A nova auto-estrada, de recente construção, que liga Maputo à fronteira, tornou mais fácil a viagem de carro e o transporte de mercadorias, havendo inclusivamente várias carreiras de transportes públicos diárias que facilitam deslocações rápidas e económicas às várias cidades daquele país, incluindo Johannesburg e Durban.

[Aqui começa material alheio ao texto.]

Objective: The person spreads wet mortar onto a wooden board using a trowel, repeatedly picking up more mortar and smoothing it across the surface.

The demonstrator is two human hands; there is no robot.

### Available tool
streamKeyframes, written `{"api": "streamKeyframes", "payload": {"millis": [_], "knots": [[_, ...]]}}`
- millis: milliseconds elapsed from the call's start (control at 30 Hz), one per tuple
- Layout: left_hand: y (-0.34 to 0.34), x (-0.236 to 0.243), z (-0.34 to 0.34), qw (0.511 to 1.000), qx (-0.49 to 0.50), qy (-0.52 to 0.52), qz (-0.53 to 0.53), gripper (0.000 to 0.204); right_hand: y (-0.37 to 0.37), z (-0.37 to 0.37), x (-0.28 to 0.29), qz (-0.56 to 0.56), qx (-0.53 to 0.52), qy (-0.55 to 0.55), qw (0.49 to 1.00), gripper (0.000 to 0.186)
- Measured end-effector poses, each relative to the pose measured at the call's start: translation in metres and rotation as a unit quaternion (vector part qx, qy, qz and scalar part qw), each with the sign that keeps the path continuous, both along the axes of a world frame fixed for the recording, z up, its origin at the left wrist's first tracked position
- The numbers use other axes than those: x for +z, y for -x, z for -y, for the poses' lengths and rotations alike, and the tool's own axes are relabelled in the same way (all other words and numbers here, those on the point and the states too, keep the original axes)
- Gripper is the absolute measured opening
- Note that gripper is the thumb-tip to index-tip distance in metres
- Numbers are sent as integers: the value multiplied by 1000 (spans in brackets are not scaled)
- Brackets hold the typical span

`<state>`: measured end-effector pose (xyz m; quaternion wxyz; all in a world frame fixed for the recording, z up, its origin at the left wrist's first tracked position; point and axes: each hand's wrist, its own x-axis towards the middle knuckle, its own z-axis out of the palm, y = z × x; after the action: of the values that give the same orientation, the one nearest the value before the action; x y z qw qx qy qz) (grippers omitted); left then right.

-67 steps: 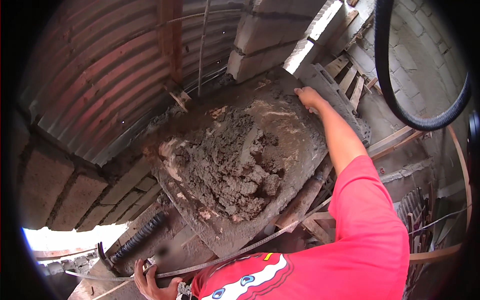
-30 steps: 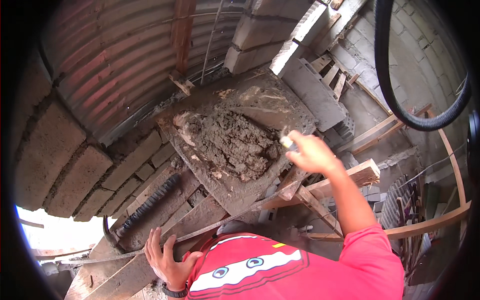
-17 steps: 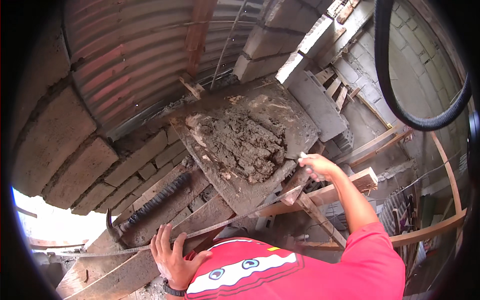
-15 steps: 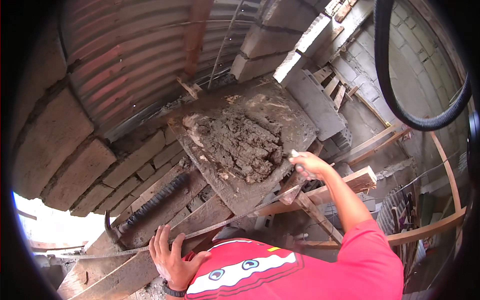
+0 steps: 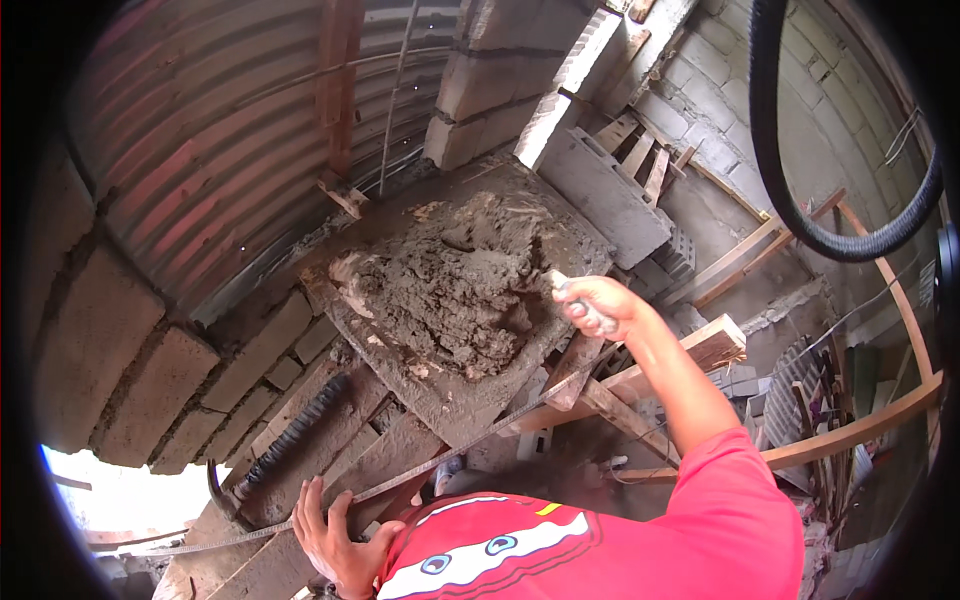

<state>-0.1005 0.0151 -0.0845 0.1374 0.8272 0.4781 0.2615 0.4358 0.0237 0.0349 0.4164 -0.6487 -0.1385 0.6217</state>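
Note:
My right hand (image 5: 598, 304) is closed around a pale, mortar-smeared handle (image 5: 557, 280), which looks like a trowel's; its blade is hidden at the right side of the mortar. The heap of wet grey mortar (image 5: 440, 285) lies on a tilted-looking square board (image 5: 465, 412). My left hand (image 5: 335, 540) is open, fingers spread, at the near left over a thin ribbed steel bar (image 5: 420, 468). Whether it presses on the bar cannot be told. Beyond it, a hammer with a black ribbed handle (image 5: 298, 430) lies on a wooden plank, its claw head toward the left.
Corrugated metal sheeting (image 5: 220, 150) and a block wall (image 5: 150, 370) stand close on the left and far side. A hollow concrete block (image 5: 605, 195) sits beyond the board. Timber beams (image 5: 690, 355) cross at the right. A black hose-like loop (image 5: 775, 170) hangs at upper right.
My right hand has moved a little left with the handle, and the mortar's right side is more broken up with a dark hollow. The view has shifted slightly; my left hand stays by the bar.

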Motion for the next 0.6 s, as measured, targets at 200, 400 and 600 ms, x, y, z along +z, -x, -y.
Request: {"api": "streamKeyframes", "payload": {"millis": [200,400,600], "knots": [[-1,-1,0,1000,10,-1,14,80,3,3,99,-2,-42,-108,993,20],[2,2,3,1000,19,-4,21,80,27,-12,170,153,-53,-226,961,32],[-1,-1,1,999,11,-17,33,82,102,-10,1,692,-23,-112,713,41]]}}
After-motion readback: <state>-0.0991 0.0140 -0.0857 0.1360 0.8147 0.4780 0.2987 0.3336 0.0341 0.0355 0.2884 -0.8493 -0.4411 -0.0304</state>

Diz-se aqui que, à excepção do peixe e da fruta, que em Moçambique são mais baratos, tudo o resto compensa comprar do lado de lá. Desde os produtos alimentares, de higiene e limpeza, roupas, calçado, brinquedos, medicamentos especiais, perfumaria, mobiliário, decoração, electrodomésticos, material de informática, viaturas, etc., até aos materiais de construção, as pessoas com possibilidades de transporte próprio procuram trazer de Nelspruit, a cidade mais à mão (a 205 Kms de Maputo) já com apreciável desenvolvimento.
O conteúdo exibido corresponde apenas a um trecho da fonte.